---- DATA BELOW

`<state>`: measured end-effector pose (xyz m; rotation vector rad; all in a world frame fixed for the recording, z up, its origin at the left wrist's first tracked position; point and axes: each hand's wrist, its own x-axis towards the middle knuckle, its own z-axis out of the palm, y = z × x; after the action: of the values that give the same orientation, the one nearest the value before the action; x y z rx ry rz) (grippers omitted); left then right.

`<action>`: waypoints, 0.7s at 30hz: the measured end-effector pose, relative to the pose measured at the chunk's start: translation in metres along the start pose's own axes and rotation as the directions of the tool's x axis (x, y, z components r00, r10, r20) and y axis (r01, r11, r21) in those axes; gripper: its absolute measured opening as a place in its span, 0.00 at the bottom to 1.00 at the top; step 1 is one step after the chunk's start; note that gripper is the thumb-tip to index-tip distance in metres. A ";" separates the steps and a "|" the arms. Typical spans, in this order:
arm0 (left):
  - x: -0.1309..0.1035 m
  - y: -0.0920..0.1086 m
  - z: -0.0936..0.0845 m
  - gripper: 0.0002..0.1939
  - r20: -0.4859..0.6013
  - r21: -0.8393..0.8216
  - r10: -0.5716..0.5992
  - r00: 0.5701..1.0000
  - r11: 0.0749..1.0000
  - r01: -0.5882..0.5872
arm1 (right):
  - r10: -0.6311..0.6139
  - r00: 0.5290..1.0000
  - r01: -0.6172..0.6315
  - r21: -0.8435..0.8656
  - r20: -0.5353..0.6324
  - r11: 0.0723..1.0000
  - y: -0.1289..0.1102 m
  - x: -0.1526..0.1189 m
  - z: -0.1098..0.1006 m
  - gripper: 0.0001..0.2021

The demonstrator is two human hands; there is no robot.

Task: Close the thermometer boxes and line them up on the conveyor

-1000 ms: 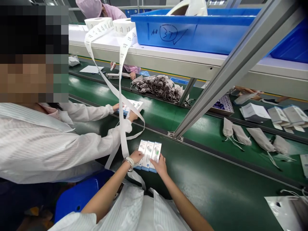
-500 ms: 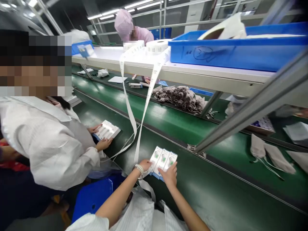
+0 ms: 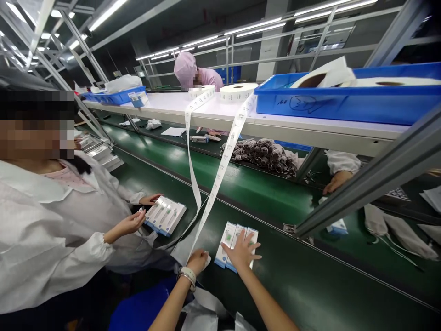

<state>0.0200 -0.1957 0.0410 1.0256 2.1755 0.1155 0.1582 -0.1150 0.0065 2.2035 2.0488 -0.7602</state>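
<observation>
Three small white and blue boxes (image 3: 227, 239) lie side by side on the green conveyor belt (image 3: 310, 285) in front of me. My right hand (image 3: 243, 250) lies flat on top of them with fingers spread. My left hand (image 3: 199, 260) is just left of the boxes, closed on the lower end of a white label strip (image 3: 220, 170) that hangs from a roll (image 3: 237, 92) on the shelf above. A bracelet is on my left wrist.
A co-worker in white at my left holds a row of similar boxes (image 3: 165, 216). A blue bin (image 3: 344, 99) sits on the white shelf. Grey pouches (image 3: 265, 154) are piled on the far belt. A slanted metal strut (image 3: 372, 179) crosses at right. Another person's hand (image 3: 336, 181) rests behind it.
The view has tilted up and swung left. My left hand left the boxes and closed on the label strip; my right hand flattened on the boxes. The co-worker's boxes moved nearer.
</observation>
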 end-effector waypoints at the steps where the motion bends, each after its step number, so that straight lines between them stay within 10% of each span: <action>1: 0.002 0.002 0.001 0.14 0.001 0.002 0.014 1.000 1.000 -0.014 | 0.003 1.000 -0.003 -0.030 0.000 1.000 -0.004 0.002 0.001 0.50; 21: 0.058 -0.005 0.012 0.13 0.090 0.154 0.229 0.969 0.958 -0.241 | 0.121 0.991 -0.119 -0.037 0.053 0.992 -0.035 0.025 0.005 0.60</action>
<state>0.0001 -0.1607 -0.0023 1.3609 2.0177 0.0094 0.1237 -0.0894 0.0035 2.2370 1.8703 -0.7604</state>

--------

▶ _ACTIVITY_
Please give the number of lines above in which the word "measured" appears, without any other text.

▶ _WRITTEN SOLUTION_
2